ASSIGNMENT —
Copy every line of the data exactly, keeping out any picture.
[DATASET — start]
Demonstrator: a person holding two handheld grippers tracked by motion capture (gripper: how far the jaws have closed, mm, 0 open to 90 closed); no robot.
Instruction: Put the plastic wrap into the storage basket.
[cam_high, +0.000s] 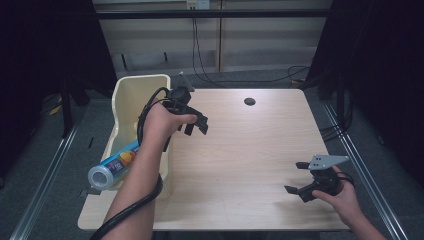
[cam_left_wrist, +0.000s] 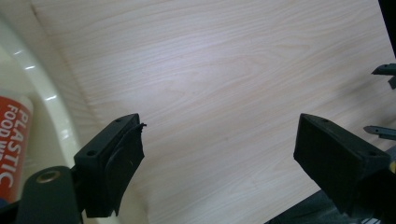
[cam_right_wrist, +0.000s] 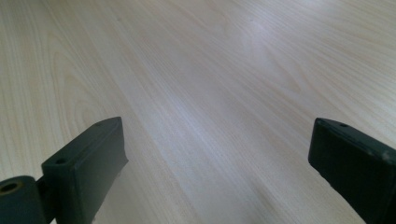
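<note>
Tongs, left (cam_high: 196, 122) and right (cam_high: 300, 177), gape empty; food-wrap roll (cam_high: 114, 164) lies in the bin (cam_high: 131, 89) beside the left.

Left forearm: enters from the bottom edge, stretched forward, cable looped around the wrist. Left hand (cam_high: 159, 122): wrapped over the gripper body. Left gripper (cam_high: 196, 125): held above the table, jaws parted, nothing between them. Right hand (cam_high: 342, 196): low at the near right corner, wrist bent inward. Right gripper (cam_high: 299, 177): pointing leftward, jaws spread wide, empty, grey plate on top.
</note>
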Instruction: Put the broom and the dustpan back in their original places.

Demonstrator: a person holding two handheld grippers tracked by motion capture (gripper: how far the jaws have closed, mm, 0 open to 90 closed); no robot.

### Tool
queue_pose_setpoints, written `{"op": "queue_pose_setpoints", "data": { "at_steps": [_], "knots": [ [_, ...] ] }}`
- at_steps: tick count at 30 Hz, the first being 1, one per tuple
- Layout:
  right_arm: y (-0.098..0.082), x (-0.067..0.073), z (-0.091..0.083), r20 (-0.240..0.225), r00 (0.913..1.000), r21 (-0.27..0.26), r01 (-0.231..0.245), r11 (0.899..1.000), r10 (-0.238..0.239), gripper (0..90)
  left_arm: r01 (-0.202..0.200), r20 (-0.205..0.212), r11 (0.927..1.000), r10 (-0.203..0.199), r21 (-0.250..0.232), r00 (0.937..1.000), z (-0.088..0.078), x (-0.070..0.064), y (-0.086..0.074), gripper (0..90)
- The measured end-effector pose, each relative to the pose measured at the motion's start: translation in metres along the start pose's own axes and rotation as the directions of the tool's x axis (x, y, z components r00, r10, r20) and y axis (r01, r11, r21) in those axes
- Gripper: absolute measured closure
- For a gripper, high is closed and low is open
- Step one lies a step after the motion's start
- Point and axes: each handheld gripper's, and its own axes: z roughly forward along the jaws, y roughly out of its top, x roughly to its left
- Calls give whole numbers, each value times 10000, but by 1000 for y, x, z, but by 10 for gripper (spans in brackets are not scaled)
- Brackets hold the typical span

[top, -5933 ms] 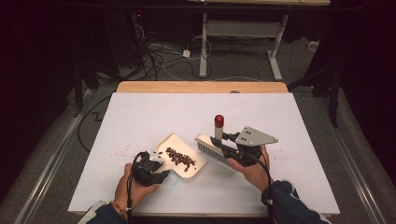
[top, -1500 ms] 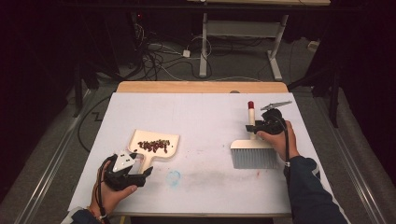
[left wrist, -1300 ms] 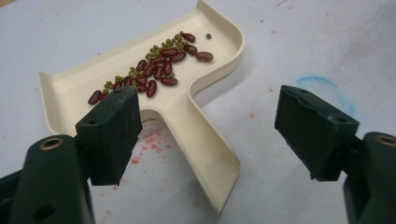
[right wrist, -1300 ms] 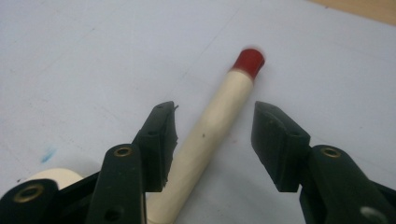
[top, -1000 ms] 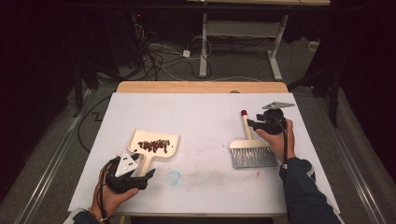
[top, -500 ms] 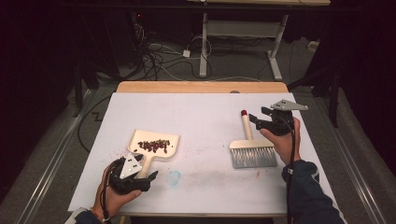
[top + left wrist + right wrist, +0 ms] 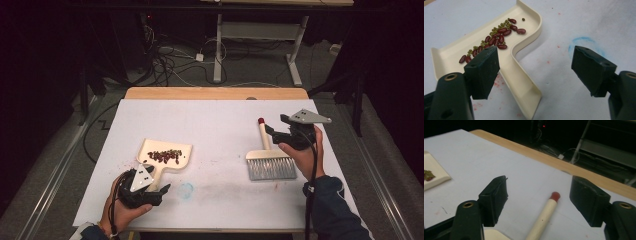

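Observation:
A cream dustpan [image 7: 167, 152] holding red and green beans [image 7: 164, 156] lies on the white table at the left. Just behind its handle [image 7: 524, 85] rests my left gripper [image 7: 159, 194], open; the handle lies by the left jaw, untouched. A brush [image 7: 270, 162] with grey bristles and a red-tipped wooden handle [image 7: 544, 216] lies flat at the right. My right gripper [image 7: 274, 131] hovers above that handle. Its jaws have just been opening and stand wide, with the handle below and between them and no pad on it.
The white table cover [image 7: 220, 120] has a wooden edge [image 7: 215, 93] at the far side. A faint blue ring [image 7: 584, 43] marks the cover right of the dustpan handle. Cables and a desk frame [image 7: 260, 35] lie on the dark floor beyond.
My right gripper has let go of the brush handle and lifted up and to the right. The brush now lies flat. The left gripper and dustpan have not moved.

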Motion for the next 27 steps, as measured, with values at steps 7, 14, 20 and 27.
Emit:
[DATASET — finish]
ANSWER BELOW —
Demonstrator: a person holding two handheld grippers tracked by motion capture (gripper: how far the jaws have closed, mm, 0 open to 90 closed); no robot.
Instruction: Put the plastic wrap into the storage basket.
[cam_high, +0.000s] 
[cam_left_wrist, +0.000s] 
[cam_right_wrist, +0.000s] 
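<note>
Tongs, left (cam_high: 196, 122) and right (cam_high: 300, 177), gape empty; food-wrap roll (cam_high: 114, 164) lies in the bin (cam_high: 131, 89) beside the left.

Left forearm: enters from the bottom edge, stretched forward, cable looped around the wrist. Left hand (cam_high: 159, 122): wrapped over the gripper body. Left gripper (cam_high: 196, 125): held above the table, jaws parted, nothing between them. Right hand (cam_high: 342, 196): low at the near right corner, wrist bent inward. Right gripper (cam_high: 299, 177): pointing leftward, jaws spread wide, empty, grey plate on top.
</note>
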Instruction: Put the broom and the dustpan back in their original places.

Demonstrator: a person holding two handheld grippers tracked by motion capture (gripper: how far the jaws have closed, mm, 0 open to 90 closed); no robot.

### Tool
queue_pose_setpoints, written `{"op": "queue_pose_setpoints", "data": { "at_steps": [_], "knots": [ [_, ...] ] }}`
- at_steps: tick count at 30 Hz, the first being 1, one per tuple
- Layout:
  right_arm: y (-0.098..0.082), x (-0.067..0.073), z (-0.091..0.083), r20 (-0.240..0.225), r00 (0.913..1.000), r21 (-0.27..0.26), r01 (-0.231..0.245), r11 (0.899..1.000), r10 (-0.238..0.239), gripper (0..90)
  left_arm: r01 (-0.202..0.200), r20 (-0.205..0.212), r11 (0.927..1.000), r10 (-0.203..0.199), r21 (-0.250..0.232), r00 (0.937..1.000), z (-0.088..0.078), x (-0.070..0.064), y (-0.086..0.074), gripper (0..90)
- The measured end-effector pose, each relative to the pose measured at the motion's start: translation in metres along the start pose's own axes and rotation as the directions of the tool's x axis (x, y, z components r00, r10, r20) and y axis (r01, r11, r21) in those axes
- Gripper: absolute measured closure
- For a gripper, high is closed and low is open
- Step one lies a step after the motion's start
- Point and axes: each handheld gripper's, and its own axes: z roughly forward along the jaws, y roughly out of its top, x roughly to its left
- Calls give whole numbers, each value times 10000, but by 1000 for y, x, z, but by 10 for gripper (spans in brackets are not scaled)
- Brackets hold the typical span

[top, -5933 ms] 
[top, -1500 ms] 
[left wrist, -1300 ms] 
[right wrist, -1300 ms] 
[top, -1000 ms] 
[top, -500 ms] 
[top + left wrist + right wrist, +0 ms] 

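Observation:
A cream dustpan [image 7: 167, 152] holding red and green beans [image 7: 164, 156] lies on the white table at the left. Just behind its handle [image 7: 524, 85] rests my left gripper [image 7: 159, 194], open; the handle lies by the left jaw, untouched. A brush [image 7: 270, 162] with grey bristles and a red-tipped wooden handle [image 7: 544, 216] lies flat at the right. My right gripper [image 7: 274, 131] hovers above that handle. Its jaws have just been opening and stand wide, with the handle below and between them and no pad on it.
The white table cover [image 7: 220, 120] has a wooden edge [image 7: 215, 93] at the far side. A faint blue ring [image 7: 584, 43] marks the cover right of the dustpan handle. Cables and a desk frame [image 7: 260, 35] lie on the dark floor beyond.
My right gripper has let go of the brush handle and lifted up and to the right. The brush now lies flat. The left gripper and dustpan have not moved.
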
Motion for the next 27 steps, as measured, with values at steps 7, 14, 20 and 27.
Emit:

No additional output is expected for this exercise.